The second part of the book addresses the second and third bullets above, but with more of a focus on the gendering of popular music (rather than Monson’s focus on the racialization of jazz subgenres or styles). Feminist musicologists have argued that we use implicitly and explicitly gendred terms to argue for the value (or lack of value) of specific styles of music. Serious/pop hierarchies take many forms, and yesterday’s “pop” can be today’s “serious” music. However, what remains consistent is the gendering of the serious/pop binary: serious music is masculinized, pop music is feminized. Put differently, whatever pop music is, it’s bad because it is feminine—the implicit assumption, of course, is that femininity is bad, undesirable, etc. In Chapter 4 I read Adorno’s writings on popular/commodity music through Irigaray’s critique of Marx’s theorization of commodities. Irigaray argues that women are commodities; this framework helps explain why Adorno always references female body parts, women, stereotypical femininity, etc., when arguing why commodity music is bad, damaging, etc. Unlike Adorno, Nietzsche positively values feminized popular music; I discuss this in Chapter 5. In the second part of the book, I try to give some philosophical grounding to feminist musicologists’ claims about the feminization of “the popular.” I also argue that, given the feminization of the popular, feminists ought to be interested in re-valuing the popular.


In the first part, I explain how and why we make aesthetic claims about music in raced and gendered terms. In the second part, I critique a specific gendered (and raced, but I don’t emphasize that so much in this book; I do flesh this out in some of my subsequent work) aesthetic claims. So I think The Conjectural Body is an interesting and useful compliment to Monson’s Freedom Sounds. It’s nice to know somebody else has similar ideas. And, to shamelessly self-promote, readers of Monson ought to read my book 🙂

Just as an aside, I’m also interested in Monson’s work for more meta-politico-methodological reasons. We’re both white women working on race and music, and our work primarily addresses music by African-American artists.

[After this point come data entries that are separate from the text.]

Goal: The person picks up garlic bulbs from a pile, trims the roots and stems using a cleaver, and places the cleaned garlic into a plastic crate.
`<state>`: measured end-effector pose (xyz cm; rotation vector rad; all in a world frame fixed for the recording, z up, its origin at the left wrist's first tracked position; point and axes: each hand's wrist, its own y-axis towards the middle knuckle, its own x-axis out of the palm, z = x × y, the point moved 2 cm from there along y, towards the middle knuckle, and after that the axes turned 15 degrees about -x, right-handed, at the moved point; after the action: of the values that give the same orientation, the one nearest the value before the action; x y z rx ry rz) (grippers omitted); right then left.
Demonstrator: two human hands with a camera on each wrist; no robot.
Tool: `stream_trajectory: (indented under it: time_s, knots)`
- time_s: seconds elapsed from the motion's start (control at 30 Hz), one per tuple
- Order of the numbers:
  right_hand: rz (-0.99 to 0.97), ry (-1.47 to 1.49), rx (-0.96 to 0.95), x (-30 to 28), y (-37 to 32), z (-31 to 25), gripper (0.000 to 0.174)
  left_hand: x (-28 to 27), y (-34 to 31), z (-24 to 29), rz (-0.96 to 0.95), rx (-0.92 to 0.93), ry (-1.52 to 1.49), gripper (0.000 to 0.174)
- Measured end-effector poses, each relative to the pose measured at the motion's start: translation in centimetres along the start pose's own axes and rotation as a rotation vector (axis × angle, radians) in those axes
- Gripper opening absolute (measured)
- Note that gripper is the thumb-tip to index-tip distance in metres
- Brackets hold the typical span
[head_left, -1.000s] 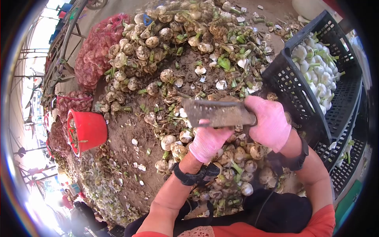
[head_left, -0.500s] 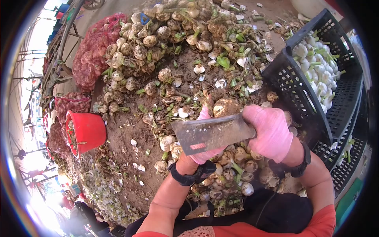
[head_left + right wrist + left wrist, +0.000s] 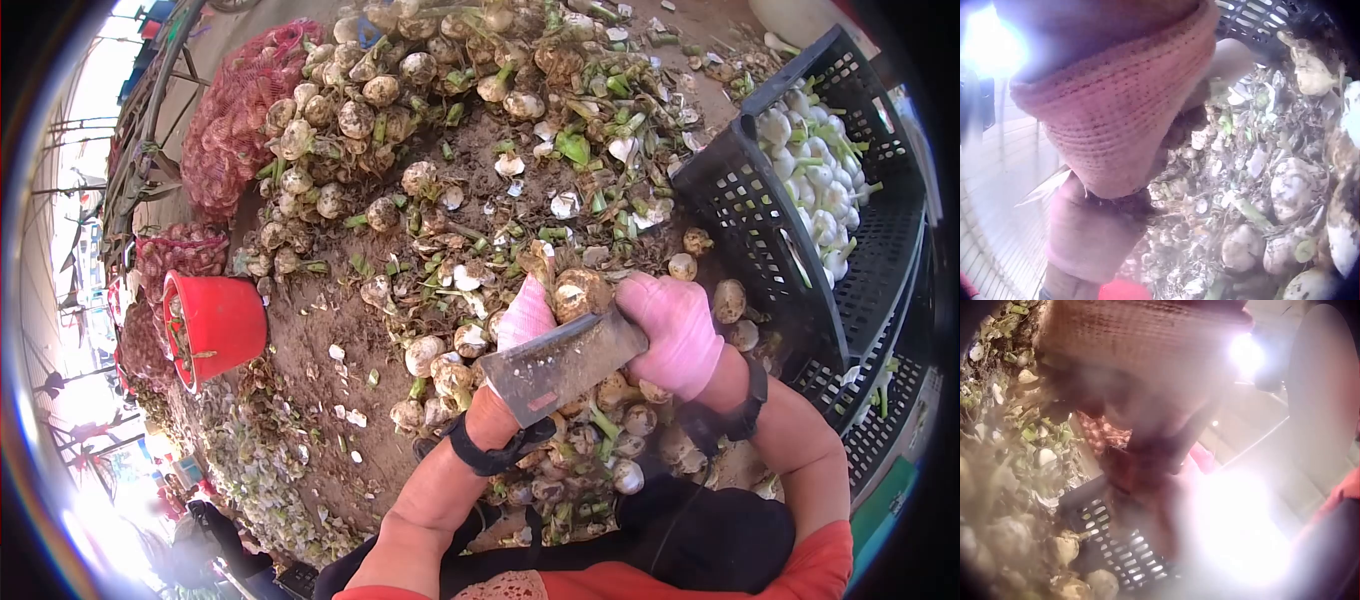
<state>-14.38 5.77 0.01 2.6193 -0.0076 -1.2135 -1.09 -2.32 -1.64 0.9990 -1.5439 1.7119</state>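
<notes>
In the head view my right hand (image 3: 676, 335), in a pink knit glove, grips the handle of a broad, dirt-smeared cleaver (image 3: 565, 368). Its blade slants down to the left, across my left wrist and part of the glove. My left hand (image 3: 527, 315), also gloved in pink, holds a soil-covered garlic bulb (image 3: 582, 293) just beyond the blade's upper edge. The blade hides part of the left palm and fingers. In the right wrist view the right glove's cuff (image 3: 1116, 119) covers much of the picture, and the left wrist view is blurred by glare.
Unpeeled garlic bulbs (image 3: 355, 118) are heaped at the back, with more below my hands. At right, a black crate (image 3: 745, 215) holds white garlic (image 3: 815, 170). A red bucket (image 3: 228, 330) lies tilted at left, near red mesh sacks (image 3: 240, 130). Peel scraps litter the soil.
The cleaver has swung from lying across the left fingers, through a lower position, to slanting over the left wrist. The bulb, earlier behind the blade, has come into sight.
</notes>
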Motion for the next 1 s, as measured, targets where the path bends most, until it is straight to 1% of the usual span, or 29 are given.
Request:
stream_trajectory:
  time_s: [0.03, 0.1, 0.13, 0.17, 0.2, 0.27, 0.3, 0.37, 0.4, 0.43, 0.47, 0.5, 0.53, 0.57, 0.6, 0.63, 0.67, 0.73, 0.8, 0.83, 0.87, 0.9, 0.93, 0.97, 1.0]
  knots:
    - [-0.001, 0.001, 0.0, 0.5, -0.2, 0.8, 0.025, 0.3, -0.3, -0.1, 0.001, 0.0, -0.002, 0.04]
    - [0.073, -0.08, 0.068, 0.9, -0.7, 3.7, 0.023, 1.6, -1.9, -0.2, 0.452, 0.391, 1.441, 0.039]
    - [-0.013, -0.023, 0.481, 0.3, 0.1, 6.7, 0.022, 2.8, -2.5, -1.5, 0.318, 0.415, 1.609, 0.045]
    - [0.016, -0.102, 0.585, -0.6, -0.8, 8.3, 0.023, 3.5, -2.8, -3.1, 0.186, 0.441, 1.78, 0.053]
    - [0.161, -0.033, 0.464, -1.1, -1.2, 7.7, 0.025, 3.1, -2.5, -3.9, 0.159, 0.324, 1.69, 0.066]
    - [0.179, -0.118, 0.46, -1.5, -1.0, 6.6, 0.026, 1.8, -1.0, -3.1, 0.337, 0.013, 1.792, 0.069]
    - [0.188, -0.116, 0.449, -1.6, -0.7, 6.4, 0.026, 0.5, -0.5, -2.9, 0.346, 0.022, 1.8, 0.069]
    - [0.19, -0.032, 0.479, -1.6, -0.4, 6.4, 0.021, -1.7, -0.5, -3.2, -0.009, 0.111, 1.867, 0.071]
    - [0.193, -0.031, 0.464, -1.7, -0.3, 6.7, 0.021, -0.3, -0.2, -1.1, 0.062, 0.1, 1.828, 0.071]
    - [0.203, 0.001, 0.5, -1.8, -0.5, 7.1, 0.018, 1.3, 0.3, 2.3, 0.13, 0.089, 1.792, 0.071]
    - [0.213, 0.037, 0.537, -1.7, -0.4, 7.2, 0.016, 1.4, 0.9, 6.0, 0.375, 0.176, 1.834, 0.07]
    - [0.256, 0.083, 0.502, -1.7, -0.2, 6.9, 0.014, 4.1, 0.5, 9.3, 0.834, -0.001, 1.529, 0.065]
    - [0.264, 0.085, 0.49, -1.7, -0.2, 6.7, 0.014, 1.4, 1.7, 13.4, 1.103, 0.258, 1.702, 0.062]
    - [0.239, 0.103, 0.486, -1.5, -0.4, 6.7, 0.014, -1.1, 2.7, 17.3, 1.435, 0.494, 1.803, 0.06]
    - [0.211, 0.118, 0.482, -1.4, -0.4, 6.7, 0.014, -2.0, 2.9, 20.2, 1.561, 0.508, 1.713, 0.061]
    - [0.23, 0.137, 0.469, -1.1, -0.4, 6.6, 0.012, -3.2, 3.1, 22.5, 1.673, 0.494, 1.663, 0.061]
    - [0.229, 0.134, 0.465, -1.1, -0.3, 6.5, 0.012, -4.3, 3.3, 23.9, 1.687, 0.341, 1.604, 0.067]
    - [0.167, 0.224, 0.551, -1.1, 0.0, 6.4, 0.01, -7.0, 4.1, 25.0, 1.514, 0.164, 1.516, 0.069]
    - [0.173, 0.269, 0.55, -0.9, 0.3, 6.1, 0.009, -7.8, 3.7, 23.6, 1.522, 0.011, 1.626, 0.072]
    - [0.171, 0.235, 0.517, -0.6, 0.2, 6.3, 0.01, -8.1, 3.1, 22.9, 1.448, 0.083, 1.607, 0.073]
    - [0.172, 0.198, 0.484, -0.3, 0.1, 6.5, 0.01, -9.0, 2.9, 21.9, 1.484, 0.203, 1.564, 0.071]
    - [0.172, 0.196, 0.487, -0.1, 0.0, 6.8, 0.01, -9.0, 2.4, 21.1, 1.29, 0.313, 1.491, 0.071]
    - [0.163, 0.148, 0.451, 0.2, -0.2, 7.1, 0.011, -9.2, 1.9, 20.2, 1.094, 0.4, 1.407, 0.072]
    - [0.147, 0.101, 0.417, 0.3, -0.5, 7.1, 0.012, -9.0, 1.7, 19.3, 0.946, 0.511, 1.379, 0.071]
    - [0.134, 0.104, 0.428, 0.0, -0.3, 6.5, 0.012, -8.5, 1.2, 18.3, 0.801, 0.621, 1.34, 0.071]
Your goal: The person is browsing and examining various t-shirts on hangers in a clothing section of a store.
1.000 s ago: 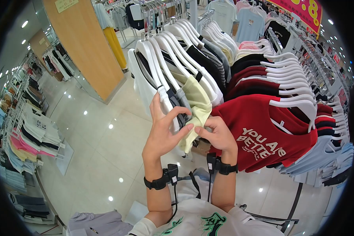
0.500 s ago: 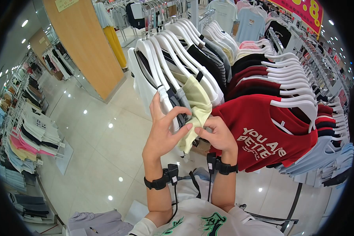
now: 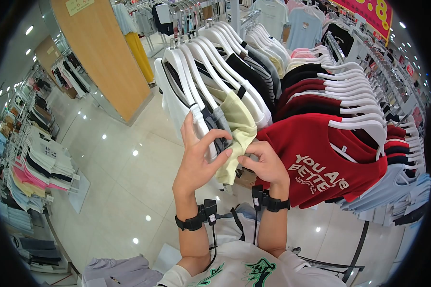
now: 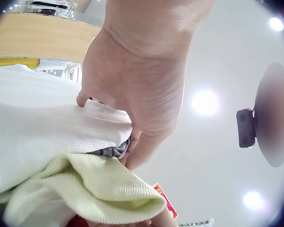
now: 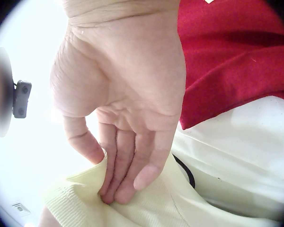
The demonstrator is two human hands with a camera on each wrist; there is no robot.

I often reflect upon (sometimes in the form of “worrying about,” sometimes more critically or philosophically) the politics of me, as a white woman, writing on African-American artists, blackness, and US racial politics. I try to always be cognizant of my own position, be vigilant in my lookout for my own blindnesses and privileges, and generally try to not be part of the very problem I’m trying to critique. I admire Monson’s ability to do these things; if I ever ran into her at a conference, I’d definitely want to ask her advice about/thoughts on these concerns.